That is exactly what the exhibit hopes to convey, curator Kim said.

Asked what he feels is the most impressive work of art in the exhibition, Vlcek said that each piece was impressive but focused his comments on Paik’s work.

“Many Korean artists have been influenced by Paik Nam-june, the country’s first international star artist and one of the greatest artists of the 20th century,” Vlcek said. “In this exhibition, other artists’ works are in good harmony with Paik’s.”

The exhibit displays several of Paik’s pieces, including the installation “Moon is the Oldest Clock,” which is in the Moon section. The work, which inspired the title of the exhibition, features TV monitors, each of which shows a different phase of the moon.

Sitting across from the work is Kang Ik-joong’s “Moon Jars” painting.

Vlcek said that people in Prague will be interested in the exhibit because the city is a multicultural place.

That helps explain why the National Gallery in Prague boasts a collection of the most important Cubist works by Pablo Picasso, Vlcek said.

Czech art critics such as Vincent Kramar were among the first to recognize the importance of the Cubists, including Picasso and Georges Braque, Vlcek said.
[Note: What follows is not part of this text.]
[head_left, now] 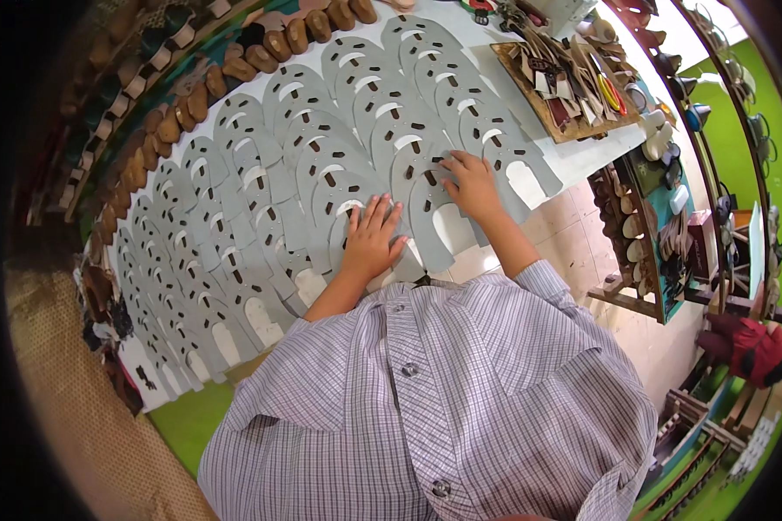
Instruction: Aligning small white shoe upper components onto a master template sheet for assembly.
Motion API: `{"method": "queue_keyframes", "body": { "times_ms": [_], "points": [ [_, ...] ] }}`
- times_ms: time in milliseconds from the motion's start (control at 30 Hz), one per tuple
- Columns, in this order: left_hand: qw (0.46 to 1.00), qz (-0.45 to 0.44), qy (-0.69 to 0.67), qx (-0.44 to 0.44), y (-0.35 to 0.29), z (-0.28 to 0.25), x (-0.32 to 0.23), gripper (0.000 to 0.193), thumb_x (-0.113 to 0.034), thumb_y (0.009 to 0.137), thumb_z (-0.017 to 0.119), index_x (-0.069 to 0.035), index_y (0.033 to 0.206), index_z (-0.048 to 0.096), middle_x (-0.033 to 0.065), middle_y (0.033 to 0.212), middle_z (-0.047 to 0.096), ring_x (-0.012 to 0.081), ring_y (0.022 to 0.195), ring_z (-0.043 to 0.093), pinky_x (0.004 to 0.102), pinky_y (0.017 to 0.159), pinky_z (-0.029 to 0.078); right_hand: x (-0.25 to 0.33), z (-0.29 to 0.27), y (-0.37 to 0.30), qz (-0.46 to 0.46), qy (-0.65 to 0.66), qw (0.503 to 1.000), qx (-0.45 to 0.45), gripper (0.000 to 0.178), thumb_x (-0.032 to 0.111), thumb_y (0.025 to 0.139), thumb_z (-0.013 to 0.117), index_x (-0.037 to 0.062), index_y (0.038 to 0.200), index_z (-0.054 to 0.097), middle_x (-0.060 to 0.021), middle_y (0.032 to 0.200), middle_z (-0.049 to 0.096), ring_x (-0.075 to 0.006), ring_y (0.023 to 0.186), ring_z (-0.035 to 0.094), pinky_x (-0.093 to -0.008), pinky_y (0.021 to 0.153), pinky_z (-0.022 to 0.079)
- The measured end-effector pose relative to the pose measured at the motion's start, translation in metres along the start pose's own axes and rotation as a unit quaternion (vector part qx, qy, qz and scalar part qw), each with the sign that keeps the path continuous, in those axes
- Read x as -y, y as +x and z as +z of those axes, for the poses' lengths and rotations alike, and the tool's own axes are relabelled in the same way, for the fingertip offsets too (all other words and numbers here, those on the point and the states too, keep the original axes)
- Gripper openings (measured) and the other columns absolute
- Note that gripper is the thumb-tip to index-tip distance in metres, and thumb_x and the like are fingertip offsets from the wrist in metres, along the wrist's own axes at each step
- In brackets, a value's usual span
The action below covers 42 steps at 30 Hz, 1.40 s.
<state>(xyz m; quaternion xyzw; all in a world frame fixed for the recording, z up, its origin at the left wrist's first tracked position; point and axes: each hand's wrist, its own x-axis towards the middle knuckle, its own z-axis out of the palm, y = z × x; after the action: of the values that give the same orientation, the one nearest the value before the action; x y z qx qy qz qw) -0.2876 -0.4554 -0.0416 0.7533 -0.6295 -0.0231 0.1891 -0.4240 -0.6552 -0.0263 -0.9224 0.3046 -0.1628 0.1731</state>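
Grey U-shaped shoe-upper pieces [432,250] lie in overlapping rows across a white table [582,161]. Small dark brown strips [430,178] sit on their curved tops and sides. My left hand [374,241] rests flat on the front edge of the rows, fingers spread, with nothing visible in it. To its right, my right hand [472,185] lies palm down on the nearest pieces. Its fingers are slightly bent and its thumb is apart from them. The fingertips touch the grey surface beside a brown strip, and no held thing shows.
At the table's far right, a wooden board [573,130] carries leather scraps and yellow-handled scissors [611,92]. Brown shoe lasts [195,102] line the far left edge. A shoe rack [639,234] stands to the right. Farther off is a person in red [752,352].
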Motion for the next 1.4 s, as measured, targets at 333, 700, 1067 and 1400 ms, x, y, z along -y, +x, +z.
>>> {"method": "queue_keyframes", "body": {
  "times_ms": [333,700,1067,1400],
  "points": [
    [1.000,-0.011,-0.021,0.014,0.001,-0.002,-0.001,0.061,-0.036,0.077,0.059,-0.014,0.132,0.043,0.0115,0.138,0.037,0.0275,0.130,0.030,0.0513,0.105,0.018,-0.050,-0.002,-0.009,0.131,-0.130,0.980,-0.071,0.054,0.039,0.086,0.052,0.0146,0.133,0.040,-0.0148,0.141,0.031,-0.0338,0.129,0.030,-0.0570,0.102,0.022],
    [1.000,-0.015,-0.022,0.017,0.001,-0.005,-0.001,0.060,-0.036,0.078,0.059,-0.013,0.131,0.043,0.0117,0.138,0.036,0.0273,0.130,0.029,0.0513,0.105,0.018,-0.055,0.004,-0.007,0.164,-0.173,0.970,-0.043,0.058,0.049,0.088,0.041,0.0155,0.136,0.036,-0.0148,0.143,0.029,-0.0330,0.133,0.024,-0.0553,0.105,0.016],
    [0.999,-0.038,-0.027,0.020,0.000,-0.005,-0.002,0.060,-0.038,0.079,0.057,-0.014,0.132,0.042,0.0110,0.140,0.034,0.0270,0.131,0.028,0.0506,0.106,0.016,-0.054,-0.006,-0.002,0.151,-0.168,0.974,-0.027,0.059,0.050,0.087,0.043,0.0149,0.133,0.039,-0.0138,0.141,0.032,-0.0312,0.131,0.028,-0.0560,0.104,0.018],
    [0.984,-0.073,-0.162,-0.027,-0.034,-0.032,0.025,0.046,-0.026,0.081,0.060,-0.009,0.123,0.051,0.0169,0.133,0.039,0.0359,0.129,0.030,0.0484,0.105,0.024,0.010,-0.004,-0.004,0.062,-0.117,0.991,0.008,0.052,0.033,0.080,0.060,0.0136,0.127,0.047,-0.0127,0.136,0.039,-0.0302,0.127,0.033,-0.0597,0.101,0.019]
  ]
}}
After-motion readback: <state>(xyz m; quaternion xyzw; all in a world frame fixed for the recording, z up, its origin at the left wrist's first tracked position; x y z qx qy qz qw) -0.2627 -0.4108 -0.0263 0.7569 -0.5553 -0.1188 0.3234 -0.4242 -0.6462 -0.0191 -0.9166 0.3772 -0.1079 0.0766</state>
Later, the country developed its own Cubist movement called Czech cubism.

“In addition, everything is closer in Czech culture: literature to music, music to theater and theater to visual art, everything is closer including science,” he said.

The exhibition also shows a group of soap sculptures by Shin Mi-kyung, which are installed both inside and outside the museum. The sculptures are intended to gradually disappear with the effects of the weather.

In the String section, “All,” by Ham Youn-joo, which is made with the artist’s hair, is also an eye-catching piece.

*The exhibition in Seoul will run through July 4. Admission is 5,000 won ($4.10) for adults. Go to City Hall Station line No. 1 or 2, exit 1. For more information, call (02) 2188-6062 or visit www.moca.go.kr.


By Moon So-young [symoon@joongang.co.kr]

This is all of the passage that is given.